Cada vez que veo por televisión el anuncio: “Salvemos Tiscapa”, se me revuelve el estómago de la rabia al ver las toneladas de basura que flotan en su superficie. ¿Acaso queda algo por salvar? Si su muerte se renueva cada año con la llegada de las lluvias.
En mis recuerdos de infancia están las lavanderas de Tiscapa bajando por las laderas de la laguna con gigantescos motetes de ropa sobre sus cabezas. Alguna vez me llevaron hasta la orilla de la laguna y con fascinación observé a las mujeres lavar la ropa mientras sus pequeños se divertían dándose un chapuzón. Había una actividad febril mientras trabajaban, hablaban, reían o gritaban saludándose. Parecían disfrutar mientras ganaban el sustento para sus familias.
También recuerdo a los nadadores entrenándose para ser salvavidas o competidores de natación. Viéndolos desde arriba, cuando el sol se reflejaba en el verdor del agua, parecían pequeñas lentejuelas de colores por sus trajes de baño.
Tiscapa era el corazón enérgico y palpitante de Managua.
No puedo recordar cuándo fue que Tiscapa dejó de tener lavanderas y bañistas, pero en los años ochenta, el gobierno sandinista construyó un proyecto turístico que tenía un anfiteatro y una tarima flotante para espectáculos culturales.
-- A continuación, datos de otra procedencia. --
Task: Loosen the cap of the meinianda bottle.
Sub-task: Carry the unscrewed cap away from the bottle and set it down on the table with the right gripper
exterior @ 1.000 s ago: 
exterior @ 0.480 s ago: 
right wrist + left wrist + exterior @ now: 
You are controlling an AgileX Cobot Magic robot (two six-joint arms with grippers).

También pequeños ranchos que bordeaban la laguna y un restaurante flotante.
Esta iniciativa fue exitosa como atractivo turístico hasta que el alcalde sandinista Samuel Santos aprobó y ejecutó un irracional y destructivo plan, que consistió en desaguar unos cauces en la laguna con el fin de evitar las inundaciones de un barrio, que tenía problemas de drenaje por no tener un sistema de alcantarillado apropiado.
También recuerdo las advertencias de los miembros de la Asociación Nicaragüense de Ingenieros y Arquitectos en contra de tan absurdo proyecto. Pero de nada sirvió que protestaran como asociación de profesionales responsables y tampoco fueron escuchadas las voces de los ciudadanos que se oponían enérgicamente a la contaminación de la laguna y el previsible desastre.
Tiscapa comenzó a llenarse de basura y a medida que el nivel del agua subía, poco a poco fue tragándose los ranchitos del proyecto turístico, sus techos de paja parecían sombreros flotando hasta quedar sumergidos.
Por mera coincidencia, una tarde mientras tomábamos algo en el restaurante Mirador Tiscapa, escuchamos un estruendo que venía desde abajo de la laguna y pudimos ver como se hundía ante nuestros ojos la tarima flotante. Fue realmente un espectáculo aterrador.
Al día siguiente nos enteramos que la presión del agua procedente de los cauces había socavado la base de la tarima y los pivotes que sostenían la plataforma habían cedido. Cuando se hundió, adentro de los camerinos estaba una persona, que fue la víctima de este siniestro.
Cuando veo al ahora canciller, señor Samuel Santos, sonriente recibiendo a los diplomáticos, me pregunto si alguna vez supo el nombre de la víctima, si se acordará de su muerte y la de Tiscapa, si se sentirá responsable o lamentará su soberbia y sordera al haber cometido una insensatez desoyendo la razón. Una decisión que, además de haber contaminado para siempre la laguna de Tiscapa sin solucionar efectivamente el problema de las inundaciones, acabó con un proyecto turístico que era una inversión y servía para el esparcimiento de los capitalinos. Pero lo más triste y lamentable fue la pérdida de una vida.
Con el proyecto del Canal Interoceánico, el lago Cocibolca va siguiendo los pasos de la muerte de Tiscapa. Mi pregunta es: ¿qué castigo merecen aquellos que desoyendo advertencias y a sabiendas del daño que causarán, con premeditación y alevosía, matan un cuerpo de agua dulce que es fuente de vida para millones de seres? La autora es tecnóloga médica.